The night previous to the present day (March 28th) was a sleepless one with many of our inhabitants. The whole secession district moved about two feet during the night, and what made it worse was, that some portions of it, South Carolina like, moved faster than the rest. Timbers cracked over people’s heads like South Carolina rifles, causing many fears, but hurting nobody. Sectional cracks run under many houses, causing one part to secede to the south, while the other remains with the north, thus seriously endangering the union. But the foundation of the secession district is very unstable and good judges think it cannot hold together long. The superstructures erected thereon are tottering and falling, threatening to envelop the occupants in total ruin. Many of the inhabitants of the secession district are, like Southern Yankees, moving northward where things are more stable.

But while secession movements are unsettling everything in the south, the “more perfect union” at the north stands firm. Two stone fireproof stores bid defiance to the devouring element. Two clothing stores provide for the wants of the outer man, while five provision stores make good provision for his interior, and provide him with mining implements and other necessary articles. Three hotels and two restaurants cater to the appetites of citizens and strangers, two expressmen and four barbers get a good living by shaving, two limbs of the law profit by the moral ills of man, and three disciples Esculapius relieve his physical ailments. Two bakers furnish the staff of life, and fourteen grogsellers life itself. Five shoemakers, armed with hammer and lapstone, pegs, flax and bristles, labor industriously to produce a good understanding in the neighborhood. Two German tailors, grow fat upon cabbage, as Germans and tailors generally do.

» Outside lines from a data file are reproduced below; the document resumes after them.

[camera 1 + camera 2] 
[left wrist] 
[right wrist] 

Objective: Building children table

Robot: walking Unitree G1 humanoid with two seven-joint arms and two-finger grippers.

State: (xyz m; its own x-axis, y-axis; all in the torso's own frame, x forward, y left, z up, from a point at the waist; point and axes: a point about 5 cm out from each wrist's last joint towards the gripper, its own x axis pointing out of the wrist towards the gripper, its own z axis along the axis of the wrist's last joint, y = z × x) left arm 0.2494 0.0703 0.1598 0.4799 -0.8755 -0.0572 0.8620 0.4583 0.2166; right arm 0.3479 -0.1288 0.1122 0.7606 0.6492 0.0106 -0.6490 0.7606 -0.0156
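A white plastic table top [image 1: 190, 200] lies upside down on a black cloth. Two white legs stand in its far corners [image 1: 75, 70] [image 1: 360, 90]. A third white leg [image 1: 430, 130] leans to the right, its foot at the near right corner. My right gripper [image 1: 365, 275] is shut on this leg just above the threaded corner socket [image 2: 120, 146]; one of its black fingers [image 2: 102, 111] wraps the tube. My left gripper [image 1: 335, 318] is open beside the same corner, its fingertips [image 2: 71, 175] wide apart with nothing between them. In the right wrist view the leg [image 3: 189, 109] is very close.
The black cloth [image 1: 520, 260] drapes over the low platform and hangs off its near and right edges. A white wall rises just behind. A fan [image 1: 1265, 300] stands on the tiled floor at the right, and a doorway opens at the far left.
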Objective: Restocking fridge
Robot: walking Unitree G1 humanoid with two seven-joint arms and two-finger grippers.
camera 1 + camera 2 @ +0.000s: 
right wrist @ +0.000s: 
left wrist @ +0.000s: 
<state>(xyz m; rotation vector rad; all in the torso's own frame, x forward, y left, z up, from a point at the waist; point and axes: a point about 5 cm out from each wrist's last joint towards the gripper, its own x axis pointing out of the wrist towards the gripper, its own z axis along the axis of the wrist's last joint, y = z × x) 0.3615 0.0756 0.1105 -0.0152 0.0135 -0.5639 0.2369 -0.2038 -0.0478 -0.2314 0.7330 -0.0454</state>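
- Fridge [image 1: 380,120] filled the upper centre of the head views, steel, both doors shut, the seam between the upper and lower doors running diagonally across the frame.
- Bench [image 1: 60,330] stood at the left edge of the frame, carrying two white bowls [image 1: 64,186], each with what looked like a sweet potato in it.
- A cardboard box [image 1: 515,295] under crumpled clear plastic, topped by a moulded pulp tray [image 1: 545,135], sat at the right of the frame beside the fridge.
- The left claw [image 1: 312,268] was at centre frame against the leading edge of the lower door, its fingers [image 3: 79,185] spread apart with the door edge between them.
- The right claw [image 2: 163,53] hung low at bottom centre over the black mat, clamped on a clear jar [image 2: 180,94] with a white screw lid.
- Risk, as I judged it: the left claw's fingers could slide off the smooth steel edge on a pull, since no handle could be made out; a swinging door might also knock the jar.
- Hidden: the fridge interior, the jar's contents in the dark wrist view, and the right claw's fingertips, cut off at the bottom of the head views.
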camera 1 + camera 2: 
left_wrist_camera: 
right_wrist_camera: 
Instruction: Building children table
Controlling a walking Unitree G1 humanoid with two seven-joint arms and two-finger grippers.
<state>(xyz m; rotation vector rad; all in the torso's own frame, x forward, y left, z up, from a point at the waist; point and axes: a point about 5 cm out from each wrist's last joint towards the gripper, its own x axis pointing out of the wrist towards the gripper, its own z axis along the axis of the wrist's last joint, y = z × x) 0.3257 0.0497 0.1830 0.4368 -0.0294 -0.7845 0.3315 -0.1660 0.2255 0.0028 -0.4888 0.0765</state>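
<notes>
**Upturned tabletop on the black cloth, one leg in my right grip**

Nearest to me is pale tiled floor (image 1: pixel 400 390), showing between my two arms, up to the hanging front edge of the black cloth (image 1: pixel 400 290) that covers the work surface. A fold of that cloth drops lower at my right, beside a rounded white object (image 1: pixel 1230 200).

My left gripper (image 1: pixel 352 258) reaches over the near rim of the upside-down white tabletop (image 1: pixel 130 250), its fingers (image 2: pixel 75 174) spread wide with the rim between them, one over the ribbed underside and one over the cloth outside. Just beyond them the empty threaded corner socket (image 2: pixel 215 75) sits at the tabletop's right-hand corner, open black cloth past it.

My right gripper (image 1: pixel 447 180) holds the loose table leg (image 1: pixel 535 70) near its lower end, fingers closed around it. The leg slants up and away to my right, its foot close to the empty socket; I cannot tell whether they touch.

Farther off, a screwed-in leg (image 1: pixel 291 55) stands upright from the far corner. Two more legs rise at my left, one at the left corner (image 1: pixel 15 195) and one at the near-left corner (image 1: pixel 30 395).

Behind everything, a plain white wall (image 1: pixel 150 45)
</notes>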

 Six sons of Vulcan smite at the anvil, do dirty work, and make clean money. One watchmaker teaches how to go upon tick, an art the people are not slow to learn. Five billiard and gaming saloons furnish recreation, and some of them show greenhorns that “here’s the place to get your money back.” Two livery stables contain fast horses for the use of fast men. Two tinmen make tin ware for the tin and sell hardware for hard money. Two druggists sell pukes and physics, paints and perfumes; also sarsaparilla which cures all the diseases flesh is heir to, except coughs, colds and consumption, and they are abundantly provided for with their Cherry Pectoral. Over 40 Free Masons scribe their acts by the compass and measure them with the square. More than 60 Odd Fellows teach the duty of relieving the distressed, visiting the sick, burying the dead, comforting the afflicted, assisting the widow, and educating the orphan. Over 100 Sons of Temperance, under the banner of Love, Purity and Fidelity, are loud in their praises of cold water, and severe in their denunciation of grog. One Methodist preacher expounds the gospel to an average congregation of about 50 persons, and administers the emblems of the Savior’s, body and blood to about 20 communicants. One schoolteacher labors assiduously to teach the young ideas of 40 or 50 scholars how to shoot. One musician tries equally hard to teach how to sing. Two justices gravely explain what is the law, and one sheriff and. two constables attend to its execution. The hammer of the auctioneer strikes one, two, three everything is going, going.